A similar page on the “Ask science” sub-reddit at www.reddit.com offers equally little illumination. A Google search for “how the brain generates ideas” will result in a vast wasteland of results failing to offer a single neuroscience study offering any real illumination on this topic. One of the items you will get is a Harvard news story with the title “How the brain builds new thoughts.” But the story is discussing some research that does nothing to explain such a thing – just another one of those oh-so-dubious brain scanning studies in which some scientists scan brains and find trivial differences in blood flow (see here on why such studies are typically of little value).

Essentially the only idea that neuroscientists have to explain a brain creating ideas is some idea of combination, kind of the idea that you create a complex idea by combining simpler ideas. This does not explain the miracle of abstract thought. Let us imagine a savage who experiences 100 cold days, and who then reaches the abstract concept of coldness. This idea is not reached from any type of combination – it is reached by abstraction. Similarly, a person who sees 100 other humans may reach the abstract idea of a human being. But that idea is not reached by combination.

Computers offer not the slightest clue as to how abstract thinking can occur, because no computer has ever had a concept, an idea, or an abstract thought, something that requires a conscious mind. Don't be fooled by the type of computer program called an idea generator. Such programs are typically just programs for combining words into novel combinations. Until a human reads the output of such a program, an idea is not actually created. 

In short, there is no plausible brain explanation for how humans could be storing memories for 50 years; there is no  plausible brain explanation for how humans can instantly retrieve distant memories; and there is no plausible brain explanation for how humans can even create abstract ideas.  See here and here for additional support for these claims. It is sometimes argued that we need to postulate something like a human soul or spirit (something beyond the brain) to account for paranormal phenomena such as ESP and near-death experiences.  It may also be argued very forcibly that we need to postulate something like a human soul or spirit to account for certain types of normal mental functioning that we observe every day. 

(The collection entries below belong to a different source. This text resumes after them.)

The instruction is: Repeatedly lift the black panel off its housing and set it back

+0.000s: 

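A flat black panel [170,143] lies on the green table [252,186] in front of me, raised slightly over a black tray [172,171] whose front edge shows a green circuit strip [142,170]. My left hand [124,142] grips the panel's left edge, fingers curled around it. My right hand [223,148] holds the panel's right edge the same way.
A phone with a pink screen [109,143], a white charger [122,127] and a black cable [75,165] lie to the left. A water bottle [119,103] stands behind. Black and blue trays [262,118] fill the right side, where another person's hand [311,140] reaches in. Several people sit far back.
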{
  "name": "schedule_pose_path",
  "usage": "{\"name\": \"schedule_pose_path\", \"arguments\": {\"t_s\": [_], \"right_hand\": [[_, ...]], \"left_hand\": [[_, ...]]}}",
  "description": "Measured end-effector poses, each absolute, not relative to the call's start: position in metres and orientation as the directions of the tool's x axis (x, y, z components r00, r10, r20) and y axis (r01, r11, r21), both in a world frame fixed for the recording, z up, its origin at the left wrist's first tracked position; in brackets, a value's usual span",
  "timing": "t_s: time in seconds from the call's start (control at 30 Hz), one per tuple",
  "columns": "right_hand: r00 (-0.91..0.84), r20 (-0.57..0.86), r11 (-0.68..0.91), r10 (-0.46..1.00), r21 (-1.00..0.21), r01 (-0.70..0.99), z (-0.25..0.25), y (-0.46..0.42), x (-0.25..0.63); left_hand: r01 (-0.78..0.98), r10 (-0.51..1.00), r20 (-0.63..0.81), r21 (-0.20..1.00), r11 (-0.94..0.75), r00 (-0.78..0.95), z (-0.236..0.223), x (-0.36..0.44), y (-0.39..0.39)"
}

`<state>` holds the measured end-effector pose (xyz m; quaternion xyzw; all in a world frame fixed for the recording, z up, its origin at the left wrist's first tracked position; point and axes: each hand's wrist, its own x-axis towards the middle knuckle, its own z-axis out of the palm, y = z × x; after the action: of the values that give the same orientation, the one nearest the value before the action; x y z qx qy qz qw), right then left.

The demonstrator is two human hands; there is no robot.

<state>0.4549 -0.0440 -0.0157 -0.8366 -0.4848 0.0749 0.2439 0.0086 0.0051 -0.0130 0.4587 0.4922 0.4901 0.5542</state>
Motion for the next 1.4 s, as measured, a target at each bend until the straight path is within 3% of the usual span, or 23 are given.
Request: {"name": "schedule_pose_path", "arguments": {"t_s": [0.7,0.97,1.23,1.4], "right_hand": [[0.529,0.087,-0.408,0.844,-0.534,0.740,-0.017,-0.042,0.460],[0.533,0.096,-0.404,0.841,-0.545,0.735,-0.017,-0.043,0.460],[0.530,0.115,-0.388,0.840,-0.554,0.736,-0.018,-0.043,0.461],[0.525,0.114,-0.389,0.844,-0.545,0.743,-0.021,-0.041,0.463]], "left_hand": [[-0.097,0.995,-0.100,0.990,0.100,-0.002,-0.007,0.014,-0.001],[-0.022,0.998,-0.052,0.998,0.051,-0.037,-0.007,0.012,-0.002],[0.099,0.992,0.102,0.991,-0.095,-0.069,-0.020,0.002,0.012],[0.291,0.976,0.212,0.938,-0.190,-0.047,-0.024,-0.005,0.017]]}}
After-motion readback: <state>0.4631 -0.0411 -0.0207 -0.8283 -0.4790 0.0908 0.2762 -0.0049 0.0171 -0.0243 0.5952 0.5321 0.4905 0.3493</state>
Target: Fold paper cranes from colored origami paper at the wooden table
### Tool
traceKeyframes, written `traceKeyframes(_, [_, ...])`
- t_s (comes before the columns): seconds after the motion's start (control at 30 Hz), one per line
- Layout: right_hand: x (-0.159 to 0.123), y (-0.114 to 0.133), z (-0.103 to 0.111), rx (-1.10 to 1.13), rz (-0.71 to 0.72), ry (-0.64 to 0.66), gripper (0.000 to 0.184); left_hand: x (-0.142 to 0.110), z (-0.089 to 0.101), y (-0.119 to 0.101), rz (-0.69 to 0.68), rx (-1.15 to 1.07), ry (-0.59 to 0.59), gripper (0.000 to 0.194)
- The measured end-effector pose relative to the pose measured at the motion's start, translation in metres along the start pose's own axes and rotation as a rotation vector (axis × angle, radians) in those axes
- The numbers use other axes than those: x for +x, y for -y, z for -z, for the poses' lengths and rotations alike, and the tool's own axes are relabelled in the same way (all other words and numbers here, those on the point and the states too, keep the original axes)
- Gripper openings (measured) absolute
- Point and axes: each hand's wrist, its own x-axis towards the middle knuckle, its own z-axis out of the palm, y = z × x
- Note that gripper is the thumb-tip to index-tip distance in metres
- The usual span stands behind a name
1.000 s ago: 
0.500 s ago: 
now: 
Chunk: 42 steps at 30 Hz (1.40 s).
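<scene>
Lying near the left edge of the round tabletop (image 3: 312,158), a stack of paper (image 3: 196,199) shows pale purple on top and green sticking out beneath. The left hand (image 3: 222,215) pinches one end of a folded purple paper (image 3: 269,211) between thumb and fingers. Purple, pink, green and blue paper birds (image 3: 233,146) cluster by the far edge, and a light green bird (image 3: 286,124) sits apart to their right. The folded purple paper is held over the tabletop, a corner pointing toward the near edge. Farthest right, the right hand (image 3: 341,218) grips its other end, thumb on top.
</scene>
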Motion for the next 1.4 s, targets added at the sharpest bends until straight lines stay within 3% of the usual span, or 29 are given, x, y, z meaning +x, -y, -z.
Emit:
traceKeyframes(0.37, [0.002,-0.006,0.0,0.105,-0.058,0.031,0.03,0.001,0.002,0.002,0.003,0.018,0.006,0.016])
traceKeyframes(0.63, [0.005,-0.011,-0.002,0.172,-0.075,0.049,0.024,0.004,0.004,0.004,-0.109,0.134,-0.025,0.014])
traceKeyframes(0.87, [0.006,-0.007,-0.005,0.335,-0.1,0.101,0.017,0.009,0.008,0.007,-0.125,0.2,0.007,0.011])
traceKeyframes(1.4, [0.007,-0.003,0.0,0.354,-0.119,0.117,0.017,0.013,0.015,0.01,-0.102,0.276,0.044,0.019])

Postscript: Just after finishing this post, I read this new scientific article, which quotes a neuroscientist speculating about memory storage. The article says:

Neuroscience has also been struggling to find where the brain stores its memories. “They may be ‘hiding’ in high-dimensional cavities,” Markram speculates. 

High-dimensional cavities? Cavities are holes, not information storage media.  I think the quote bolsters my claim that scientists do not have any plausible explanation of how brains can be storing memories for 50 years.

Post-postscript: Reporting something similar to what was reported by the physician John Lorber, a professor of neurological surgery recently made an observation about some of his patients: 

I have scores of patients who are missing large areas of their brains, yet who have quite good minds. I have a patient born with two-thirds of her brain absent. She’s a normal junior high kid who loves to play soccer. Another patient, missing a similar amount of brain tissue, is an accomplished musician with a master’s degree in English. 

Cases such as these seem incompatible with the idea that you brain is the sole source of your mind, but are quite compatible with the idea that your soul is a large source of your mental functioning.